Work to be completed:
Starting with the line in which "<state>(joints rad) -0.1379" appears, give back every line exactly as written until the listing ends, excluding pictures.
--- Dataset excerpts Enclosed Below ---
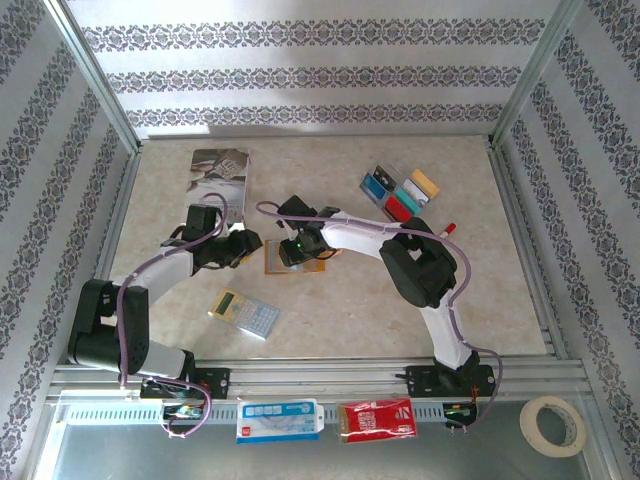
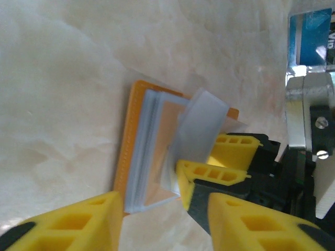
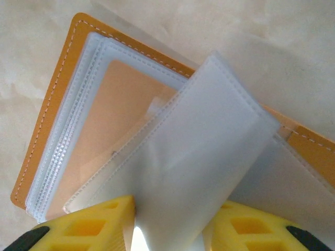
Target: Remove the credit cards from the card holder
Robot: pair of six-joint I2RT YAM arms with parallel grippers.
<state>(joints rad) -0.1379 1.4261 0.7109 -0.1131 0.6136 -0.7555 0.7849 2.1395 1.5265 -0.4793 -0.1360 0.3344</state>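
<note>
The card holder [image 1: 295, 258] is lying open at the middle of the worktop [image 1: 400, 310]. The right tool [image 3: 170, 209] is pinching one clear sleeve [image 3: 209, 136], and the left tool [image 2: 162, 209] is hovering wide beside it. Pulling upward is risking dragging the whole holder, since nothing is pressing it down.

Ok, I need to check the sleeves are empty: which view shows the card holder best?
Right wrist: the holder fills the frame, its clear sleeves sharp and seemingly empty. Left wrist shows the holder smaller, partly hidden. Top external shows it tiny, mostly covered.
</note>
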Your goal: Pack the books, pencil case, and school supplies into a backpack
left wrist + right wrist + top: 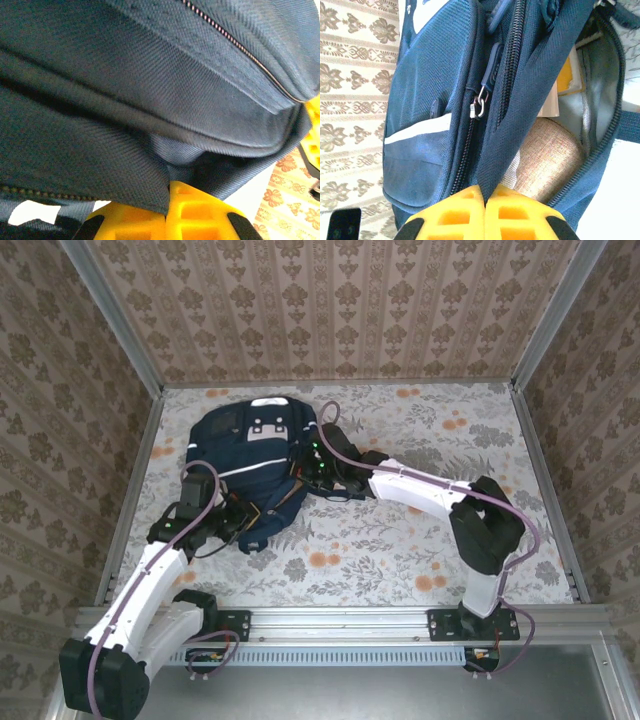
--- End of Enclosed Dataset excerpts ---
Expected output:
<state>(joints rad) -0.1379 1.4261 0.7109 -0.1131 0.6136 -0.7555 0.7849 2.1395 1.5265 -0.4793 -0.1360 0.3344</state>
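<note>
The card holder [image 1: 295, 258] is lying open at the middle of the worktop [image 1: 400, 310]. The right tool [image 3: 170, 209] is pinching one clear sleeve [image 3: 209, 136], and the left tool [image 2: 162, 209] is hovering wide beside it. Pulling upward is risking dragging the whole holder, since nothing is pressing it down.

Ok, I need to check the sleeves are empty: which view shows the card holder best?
Right wrist: the holder fills the frame, its clear sleeves sharp and seemingly empty. Left wrist shows the holder smaller, partly hidden. Top external shows it tiny, mostly covered.
</note>
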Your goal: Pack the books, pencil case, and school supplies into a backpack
left wrist + right wrist + top: 

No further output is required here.